Records from a collection
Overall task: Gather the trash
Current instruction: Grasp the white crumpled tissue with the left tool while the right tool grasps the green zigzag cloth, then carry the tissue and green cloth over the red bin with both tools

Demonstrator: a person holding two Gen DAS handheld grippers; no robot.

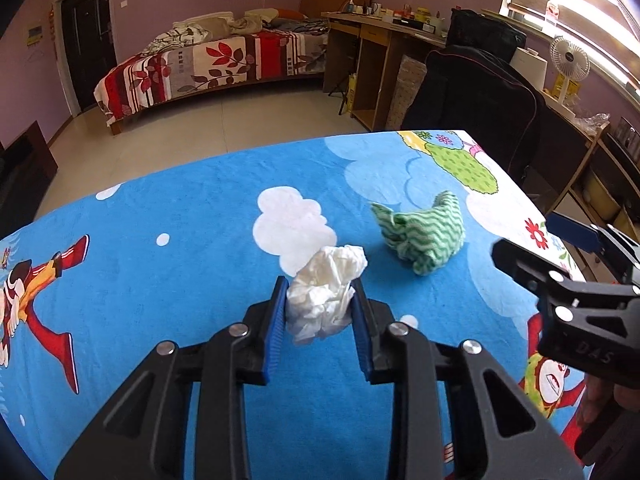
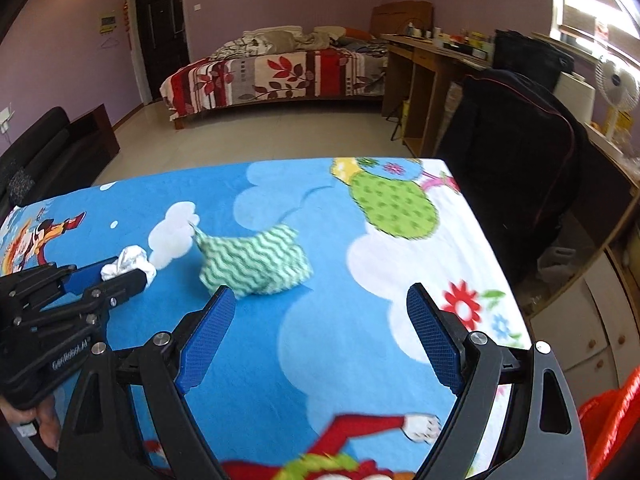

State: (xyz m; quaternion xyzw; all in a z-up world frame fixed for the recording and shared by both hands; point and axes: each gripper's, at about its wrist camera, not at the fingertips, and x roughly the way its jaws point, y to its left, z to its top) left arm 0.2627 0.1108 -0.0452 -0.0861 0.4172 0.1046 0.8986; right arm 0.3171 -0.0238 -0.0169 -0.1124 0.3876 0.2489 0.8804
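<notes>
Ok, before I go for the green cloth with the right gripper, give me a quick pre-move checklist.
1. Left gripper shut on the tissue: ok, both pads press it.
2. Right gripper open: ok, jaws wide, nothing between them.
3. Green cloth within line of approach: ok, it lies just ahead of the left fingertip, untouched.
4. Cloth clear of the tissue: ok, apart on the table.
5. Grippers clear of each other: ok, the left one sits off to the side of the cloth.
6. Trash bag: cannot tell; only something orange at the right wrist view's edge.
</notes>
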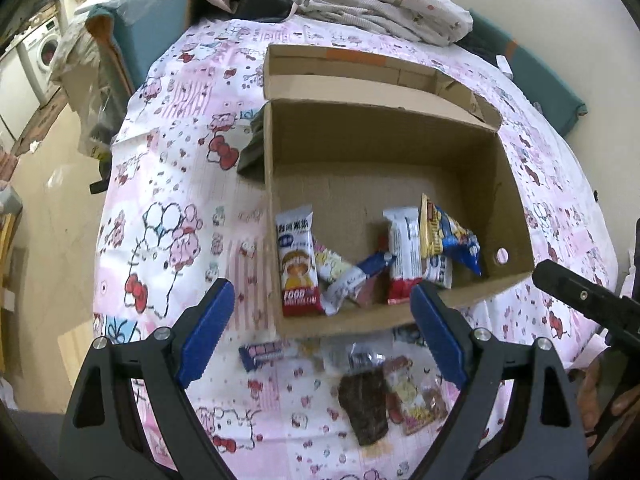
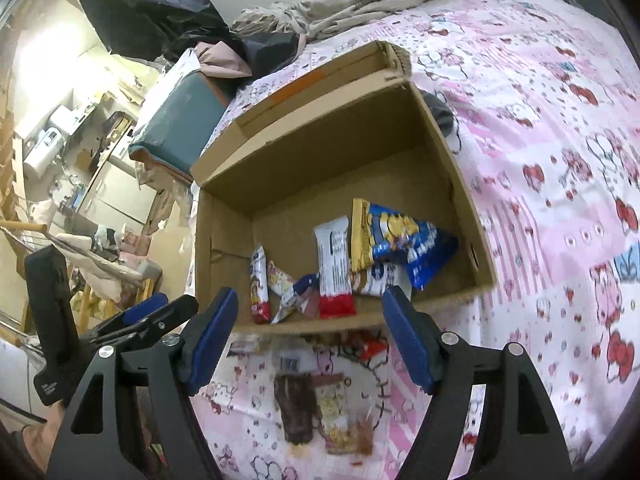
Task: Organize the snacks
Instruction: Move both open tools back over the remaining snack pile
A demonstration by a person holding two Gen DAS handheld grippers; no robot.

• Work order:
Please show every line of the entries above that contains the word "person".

• Answer to this problem:
Demonstrator: a person holding two Gen DAS handheld grippers; no robot.
A demonstration by a person holding two Gen DAS handheld grippers; no robot.

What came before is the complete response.